Devant le collège Élisabeth-Badinter de Quint-Fonsegrives (Haute-Garonne), près de cinq cents élèves ont déposé cette semaine leurs smartphones dans d’étranges pochettes hermétiques magnétisées. L’établissement a déployé un dispositif inédit pour désamorcer les tensions numériques et déconnecter les téléphones. Couper brutalement les ados du monde virtuel : une expérience inédite. Elle commence et on vous l’explique.
En ce début septembre, la rentrée scolaire au collège Élisabeth-Badinter de Quint-Fonsegrives, au sud-est de Toulouse, s’effectue sous le signe de la sérénité et de l’innovation pédagogique. L’établissement accueille 618 élèves pour une capacité globale de 700 places. « Tous les professeurs sont là, aucun poste n’est vacant, ni chez les enseignants ni chez les surveillants », se félicite le principal, Serge Salah. Une situation qui s’accompagne de « l’ouverture d’une sixième classe de 3e« .
« Portable en pause »
Mais la véritable nouveauté réside dans la gestion des usages technologiques. Dans le cadre du dispositif « Portable en pause », la direction a choisi d’attaquer à la racine le problème de la distraction et du cyberharcèlement en instaurant des pochettes anti-ondes. Le principe est strict mais concerté : « Nous avons fait une rentrée sans portable », souligne Serge Salah. Il poursuit : « On a travaillé sur cette mesure l’année dernière avec les associations de parents d’élèves et les élèves. Nous avons donc refait le règlement ».
« Séparer physiquement le téléphone de l’enfant »

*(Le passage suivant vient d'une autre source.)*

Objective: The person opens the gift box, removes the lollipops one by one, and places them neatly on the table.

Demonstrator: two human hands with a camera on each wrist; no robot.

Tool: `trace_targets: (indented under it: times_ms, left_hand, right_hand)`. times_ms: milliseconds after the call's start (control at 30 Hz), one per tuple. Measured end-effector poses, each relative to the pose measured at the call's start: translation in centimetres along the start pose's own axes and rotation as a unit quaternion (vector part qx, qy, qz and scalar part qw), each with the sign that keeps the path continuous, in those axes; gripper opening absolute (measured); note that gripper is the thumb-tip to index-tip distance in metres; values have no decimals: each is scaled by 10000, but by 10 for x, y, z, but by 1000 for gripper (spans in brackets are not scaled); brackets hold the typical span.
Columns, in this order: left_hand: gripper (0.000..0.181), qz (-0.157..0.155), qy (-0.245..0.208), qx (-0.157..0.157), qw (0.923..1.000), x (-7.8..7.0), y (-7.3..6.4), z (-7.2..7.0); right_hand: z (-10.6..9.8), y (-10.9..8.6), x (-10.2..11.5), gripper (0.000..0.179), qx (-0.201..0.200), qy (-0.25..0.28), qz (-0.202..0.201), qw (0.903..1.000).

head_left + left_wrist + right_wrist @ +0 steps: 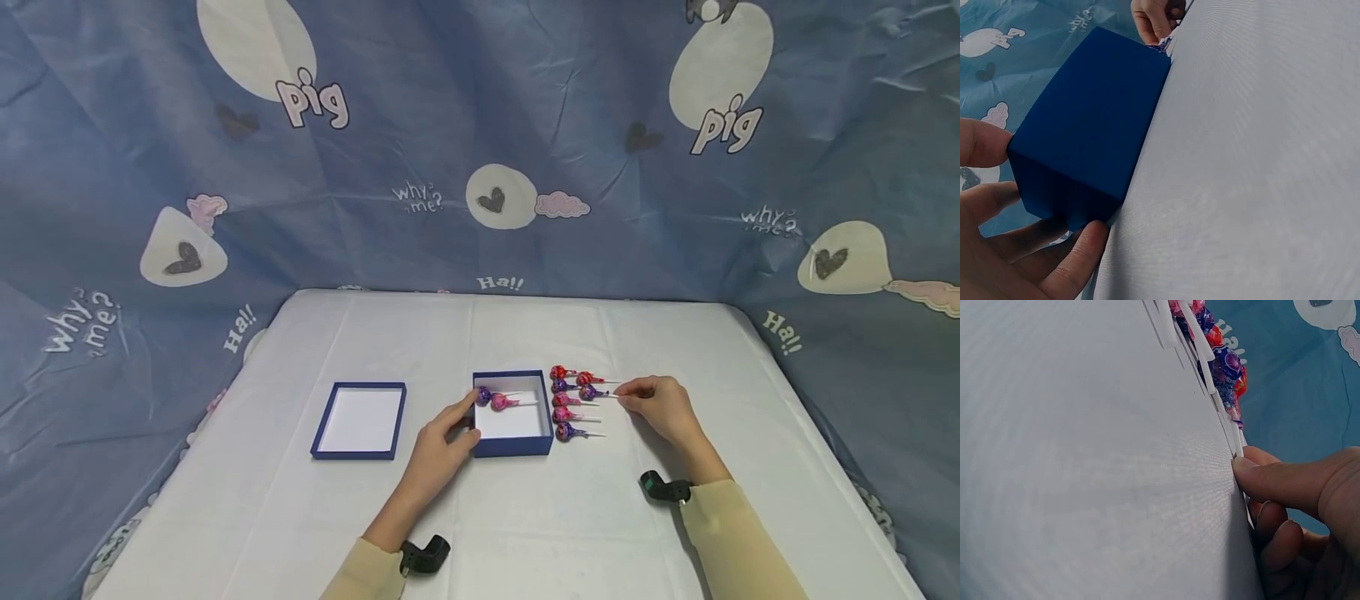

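Note:
My left hand [444,439] holds the left side of an open blue box [512,447], its fingers against the outer wall. In the left wrist view the thumb and fingers touch the corner of the same box [1091,106]. Inside, a purple-wrapped lollipop [483,397] and a pink one [500,402] lie with sticks to the right. With thumb and index finger my right hand [663,407] pinches the stick end of a purple lollipop [590,392]. That lollipop [1227,369] also shows in the right wrist view, close to the other candies.
Right of the box, several more lollipops lie stacked in rows, including a red one [558,372], a pink one [562,414] and a purple one [566,432]. The blue-rimmed lid [317,454] rests inside up on the white tablecloth [262,508], left of the left hand.

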State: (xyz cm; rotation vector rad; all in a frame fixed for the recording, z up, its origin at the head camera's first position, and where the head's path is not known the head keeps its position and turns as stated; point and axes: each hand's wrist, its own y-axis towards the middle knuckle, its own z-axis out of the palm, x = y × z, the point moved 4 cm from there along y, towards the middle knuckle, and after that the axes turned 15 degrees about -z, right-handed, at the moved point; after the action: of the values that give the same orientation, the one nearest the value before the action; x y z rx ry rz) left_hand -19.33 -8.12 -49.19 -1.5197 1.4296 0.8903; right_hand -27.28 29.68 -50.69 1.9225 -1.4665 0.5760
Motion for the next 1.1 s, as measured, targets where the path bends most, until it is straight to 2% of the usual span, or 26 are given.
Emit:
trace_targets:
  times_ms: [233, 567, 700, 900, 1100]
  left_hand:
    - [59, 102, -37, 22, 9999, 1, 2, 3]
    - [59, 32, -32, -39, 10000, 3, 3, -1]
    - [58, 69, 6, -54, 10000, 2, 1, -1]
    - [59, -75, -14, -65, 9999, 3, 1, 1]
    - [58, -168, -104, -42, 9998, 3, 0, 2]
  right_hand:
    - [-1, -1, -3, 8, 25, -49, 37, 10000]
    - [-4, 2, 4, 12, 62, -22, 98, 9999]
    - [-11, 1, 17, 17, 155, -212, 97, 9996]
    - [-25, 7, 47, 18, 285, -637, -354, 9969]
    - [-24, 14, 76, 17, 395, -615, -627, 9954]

Face à l’interdiction légale et aux réalités des familles, la direction a trouvé une voie d’équilibre. « L’État ne peut pas interdire aux parents de donner un téléphone à leur enfant. S’ils leur en donnent un alors que c’est interdit, ils doivent être responsables du fait qu’il faut séparer physiquement le téléphone de l’enfant », analyse le principal. Résultat : 500 pochettes hermétiques aux réseaux (cellulaire, Wi-Fi, Bluetooth) ont été acquises par les familles pour un prix de 10 € l’unité. Bloqués dès l’entrée par un système d’aimants, les téléphones restent inactifs dans ces pochettes jusqu’à la sortie. « Notre objectif est de mesurer l’impact que cela aura », précise Serge Salah, qui guette une baisse des sanctions et des « tensions numériques ».
En visite dans la circonscription, Sophie Lamant, conseillère départementale, salue la démarche : « C’est intéressant. D’ailleurs, j’ai déjà constaté que des enfants disposaient d’un téléphone à l’école primaire », dit-elle.
Un projet pédagogique lié
Loin d’un rejet dogmatique du virtuel, la mesure s’accompagne d’une vraie pédagogie : l’établissement lance une web-TV et un studio d’enregistrement numérique. Parallèlement, la pause méridienne est restructurée autour d’ateliers culturels, complétée par une exigence accrue en cantine sur les repas sans produits ultra-transformés. Une fermeté bienveillante pour guider les citoyens de demain.